▶ **Prompt**: Find every line in the records below that contains "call", and copy it.

▶ **Dataset excerpts**:
================================

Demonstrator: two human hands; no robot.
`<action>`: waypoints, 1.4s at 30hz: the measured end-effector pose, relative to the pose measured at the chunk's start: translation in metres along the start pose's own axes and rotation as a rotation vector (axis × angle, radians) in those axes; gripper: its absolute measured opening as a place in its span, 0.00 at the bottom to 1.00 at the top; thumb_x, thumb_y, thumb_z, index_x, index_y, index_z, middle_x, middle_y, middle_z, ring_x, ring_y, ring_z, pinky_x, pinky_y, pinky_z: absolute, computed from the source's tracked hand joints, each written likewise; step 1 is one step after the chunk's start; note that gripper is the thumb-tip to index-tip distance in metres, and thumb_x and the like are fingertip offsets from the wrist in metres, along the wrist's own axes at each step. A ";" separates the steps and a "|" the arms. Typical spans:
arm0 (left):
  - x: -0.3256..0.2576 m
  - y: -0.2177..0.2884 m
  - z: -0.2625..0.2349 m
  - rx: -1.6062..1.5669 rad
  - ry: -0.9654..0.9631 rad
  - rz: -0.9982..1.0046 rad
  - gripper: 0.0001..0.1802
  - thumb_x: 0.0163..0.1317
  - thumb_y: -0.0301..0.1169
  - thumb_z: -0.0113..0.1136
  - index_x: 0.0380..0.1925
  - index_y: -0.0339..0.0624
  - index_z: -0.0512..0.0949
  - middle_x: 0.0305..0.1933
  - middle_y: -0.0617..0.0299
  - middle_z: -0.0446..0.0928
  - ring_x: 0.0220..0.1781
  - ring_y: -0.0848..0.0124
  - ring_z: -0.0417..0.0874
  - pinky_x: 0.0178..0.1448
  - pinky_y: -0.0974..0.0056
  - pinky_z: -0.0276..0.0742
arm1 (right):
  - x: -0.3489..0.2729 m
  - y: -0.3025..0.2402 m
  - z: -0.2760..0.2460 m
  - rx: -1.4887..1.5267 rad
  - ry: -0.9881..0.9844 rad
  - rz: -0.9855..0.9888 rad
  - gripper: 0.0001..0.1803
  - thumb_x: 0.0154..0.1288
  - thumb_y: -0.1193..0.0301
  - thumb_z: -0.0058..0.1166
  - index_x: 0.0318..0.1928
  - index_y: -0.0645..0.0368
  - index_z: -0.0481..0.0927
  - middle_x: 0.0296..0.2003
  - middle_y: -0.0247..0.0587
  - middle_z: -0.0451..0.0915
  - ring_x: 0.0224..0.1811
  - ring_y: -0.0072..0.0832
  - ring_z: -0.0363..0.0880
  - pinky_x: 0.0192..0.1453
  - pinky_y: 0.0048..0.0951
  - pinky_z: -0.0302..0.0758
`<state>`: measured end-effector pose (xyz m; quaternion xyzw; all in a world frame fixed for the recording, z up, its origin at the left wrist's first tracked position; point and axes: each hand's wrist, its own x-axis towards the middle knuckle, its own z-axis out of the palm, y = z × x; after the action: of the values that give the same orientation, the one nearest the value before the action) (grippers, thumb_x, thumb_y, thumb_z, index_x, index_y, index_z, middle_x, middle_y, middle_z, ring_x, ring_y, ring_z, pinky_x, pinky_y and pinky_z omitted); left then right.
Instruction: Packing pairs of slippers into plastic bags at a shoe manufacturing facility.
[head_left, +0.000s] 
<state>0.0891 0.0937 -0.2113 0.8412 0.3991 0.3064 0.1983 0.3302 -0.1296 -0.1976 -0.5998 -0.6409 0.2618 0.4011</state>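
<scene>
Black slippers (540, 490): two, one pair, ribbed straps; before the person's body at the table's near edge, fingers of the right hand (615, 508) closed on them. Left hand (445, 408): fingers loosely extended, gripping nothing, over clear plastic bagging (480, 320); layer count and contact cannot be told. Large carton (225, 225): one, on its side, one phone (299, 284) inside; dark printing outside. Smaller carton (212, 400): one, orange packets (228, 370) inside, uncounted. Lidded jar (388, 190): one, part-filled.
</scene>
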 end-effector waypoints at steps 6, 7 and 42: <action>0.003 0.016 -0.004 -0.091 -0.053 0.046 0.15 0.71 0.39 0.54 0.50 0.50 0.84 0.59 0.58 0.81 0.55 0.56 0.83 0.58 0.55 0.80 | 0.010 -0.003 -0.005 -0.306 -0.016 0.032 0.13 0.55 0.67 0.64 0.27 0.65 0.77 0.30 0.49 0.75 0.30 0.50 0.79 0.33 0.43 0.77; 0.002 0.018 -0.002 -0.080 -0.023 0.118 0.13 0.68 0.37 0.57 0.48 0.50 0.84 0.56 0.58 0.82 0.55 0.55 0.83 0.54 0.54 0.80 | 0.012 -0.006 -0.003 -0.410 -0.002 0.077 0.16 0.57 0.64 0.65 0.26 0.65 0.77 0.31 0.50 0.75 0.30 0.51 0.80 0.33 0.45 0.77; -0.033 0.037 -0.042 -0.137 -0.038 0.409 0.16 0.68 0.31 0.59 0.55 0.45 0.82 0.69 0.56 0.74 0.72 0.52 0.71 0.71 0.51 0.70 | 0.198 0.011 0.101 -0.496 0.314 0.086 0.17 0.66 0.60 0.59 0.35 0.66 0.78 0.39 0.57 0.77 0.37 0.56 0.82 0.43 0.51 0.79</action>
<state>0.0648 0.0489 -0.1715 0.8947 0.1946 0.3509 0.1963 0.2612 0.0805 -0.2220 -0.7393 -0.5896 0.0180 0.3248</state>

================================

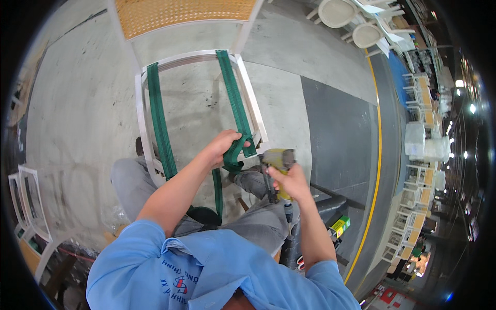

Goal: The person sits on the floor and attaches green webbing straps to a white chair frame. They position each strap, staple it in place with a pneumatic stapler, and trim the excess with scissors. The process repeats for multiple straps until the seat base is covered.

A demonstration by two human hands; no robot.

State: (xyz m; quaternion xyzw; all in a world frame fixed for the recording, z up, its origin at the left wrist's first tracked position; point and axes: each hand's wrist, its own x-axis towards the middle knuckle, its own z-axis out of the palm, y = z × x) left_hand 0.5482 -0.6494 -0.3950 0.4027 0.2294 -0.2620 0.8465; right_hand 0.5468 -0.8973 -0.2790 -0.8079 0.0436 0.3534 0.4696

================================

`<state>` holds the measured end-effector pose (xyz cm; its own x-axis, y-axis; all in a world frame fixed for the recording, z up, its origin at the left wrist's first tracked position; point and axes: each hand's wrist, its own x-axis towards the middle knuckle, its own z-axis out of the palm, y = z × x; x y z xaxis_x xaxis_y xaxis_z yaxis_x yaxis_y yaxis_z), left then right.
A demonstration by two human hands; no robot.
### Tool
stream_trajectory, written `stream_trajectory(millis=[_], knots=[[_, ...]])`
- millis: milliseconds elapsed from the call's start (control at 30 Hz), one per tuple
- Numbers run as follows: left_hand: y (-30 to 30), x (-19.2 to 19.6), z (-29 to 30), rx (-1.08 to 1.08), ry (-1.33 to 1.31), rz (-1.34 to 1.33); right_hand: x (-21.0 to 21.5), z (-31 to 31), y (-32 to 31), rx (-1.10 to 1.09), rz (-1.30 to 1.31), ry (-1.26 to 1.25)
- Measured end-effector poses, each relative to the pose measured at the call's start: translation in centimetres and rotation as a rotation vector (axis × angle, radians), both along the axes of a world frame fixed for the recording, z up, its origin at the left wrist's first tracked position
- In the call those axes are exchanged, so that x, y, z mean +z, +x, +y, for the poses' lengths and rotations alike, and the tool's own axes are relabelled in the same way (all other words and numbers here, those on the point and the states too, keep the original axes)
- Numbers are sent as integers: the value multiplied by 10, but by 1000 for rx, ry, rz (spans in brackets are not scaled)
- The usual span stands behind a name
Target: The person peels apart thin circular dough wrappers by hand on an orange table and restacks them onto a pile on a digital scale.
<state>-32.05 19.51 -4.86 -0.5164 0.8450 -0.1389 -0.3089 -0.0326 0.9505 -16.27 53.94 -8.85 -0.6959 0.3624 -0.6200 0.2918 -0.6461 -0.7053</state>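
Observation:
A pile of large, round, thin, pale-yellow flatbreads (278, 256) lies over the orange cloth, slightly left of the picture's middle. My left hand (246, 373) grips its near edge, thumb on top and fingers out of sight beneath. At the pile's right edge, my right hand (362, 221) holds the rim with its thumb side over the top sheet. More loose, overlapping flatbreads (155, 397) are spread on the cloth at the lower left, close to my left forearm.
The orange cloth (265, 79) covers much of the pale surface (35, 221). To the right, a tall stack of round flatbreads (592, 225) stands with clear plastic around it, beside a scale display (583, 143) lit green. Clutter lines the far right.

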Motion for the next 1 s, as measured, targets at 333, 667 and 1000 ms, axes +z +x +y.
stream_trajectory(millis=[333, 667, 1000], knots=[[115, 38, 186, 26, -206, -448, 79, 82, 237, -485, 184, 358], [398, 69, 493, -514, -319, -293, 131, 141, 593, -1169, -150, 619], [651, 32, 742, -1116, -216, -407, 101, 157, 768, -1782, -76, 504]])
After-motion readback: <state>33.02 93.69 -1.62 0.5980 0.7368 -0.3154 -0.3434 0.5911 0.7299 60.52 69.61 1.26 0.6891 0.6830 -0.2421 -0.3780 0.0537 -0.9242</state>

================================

▶ **Task result**:
- millis: milliseconds elapsed from the call's start (control at 30 Hz), one per tuple
- Measured end-effector poses, each relative to the pose measured at the call's start: translation in centimetres and rotation as a rotation vector (axis × angle, radians), both along the axes of a world frame fixed for the recording, z up, its origin at the left wrist's first tracked position
- In the call those axes are exchanged, so that x, y, z mean +z, +x, +y, for the poses' lengths and rotations alike, and the tool's own axes are relabelled in the same way (all other words and numbers here, those on the point and the states too, keep the original axes)

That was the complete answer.